Transcribe the listing word for word. Begin at its first line and end with the line containing "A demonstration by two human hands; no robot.".
━━━ SUPPLIED ENTRIES ━━━
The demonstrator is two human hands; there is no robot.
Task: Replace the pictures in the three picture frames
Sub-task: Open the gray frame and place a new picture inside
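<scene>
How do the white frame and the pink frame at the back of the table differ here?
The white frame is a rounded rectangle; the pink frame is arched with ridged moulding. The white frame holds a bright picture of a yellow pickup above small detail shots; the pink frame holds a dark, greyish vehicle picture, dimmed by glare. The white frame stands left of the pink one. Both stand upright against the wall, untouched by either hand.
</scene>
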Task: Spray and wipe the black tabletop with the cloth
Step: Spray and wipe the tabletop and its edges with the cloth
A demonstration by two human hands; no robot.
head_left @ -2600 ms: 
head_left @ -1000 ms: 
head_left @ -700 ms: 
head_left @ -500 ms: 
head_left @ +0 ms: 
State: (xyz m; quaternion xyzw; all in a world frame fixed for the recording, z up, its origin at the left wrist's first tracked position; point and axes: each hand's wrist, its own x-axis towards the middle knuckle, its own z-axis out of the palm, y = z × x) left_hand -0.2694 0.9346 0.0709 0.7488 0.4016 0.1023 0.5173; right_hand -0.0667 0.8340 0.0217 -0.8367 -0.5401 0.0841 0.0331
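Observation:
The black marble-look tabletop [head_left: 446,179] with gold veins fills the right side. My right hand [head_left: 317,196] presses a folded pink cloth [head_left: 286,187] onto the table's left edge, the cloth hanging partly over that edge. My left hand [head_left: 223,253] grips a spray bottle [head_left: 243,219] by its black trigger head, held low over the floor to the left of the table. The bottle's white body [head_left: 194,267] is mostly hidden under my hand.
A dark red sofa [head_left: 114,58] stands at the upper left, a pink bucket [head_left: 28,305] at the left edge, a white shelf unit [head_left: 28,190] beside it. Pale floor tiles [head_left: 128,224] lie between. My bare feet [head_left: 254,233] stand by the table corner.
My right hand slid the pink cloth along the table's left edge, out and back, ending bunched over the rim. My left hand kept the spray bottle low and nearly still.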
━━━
RESPONSE TO THIS TASK:
The demonstrator is two human hands; there is no robot.
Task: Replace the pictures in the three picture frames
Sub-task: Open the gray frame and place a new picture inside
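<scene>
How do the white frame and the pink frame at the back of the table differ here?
The white frame is a rounded rectangle; the pink frame is arched with ridged moulding. The white frame holds a bright picture of a yellow pickup above small detail shots; the pink frame holds a dark, greyish vehicle picture, dimmed by glare. The white frame stands left of the pink one. Both stand upright against the wall, untouched by either hand.
</scene>
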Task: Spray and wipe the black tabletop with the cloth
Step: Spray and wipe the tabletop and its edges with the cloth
A demonstration by two human hands; no robot.

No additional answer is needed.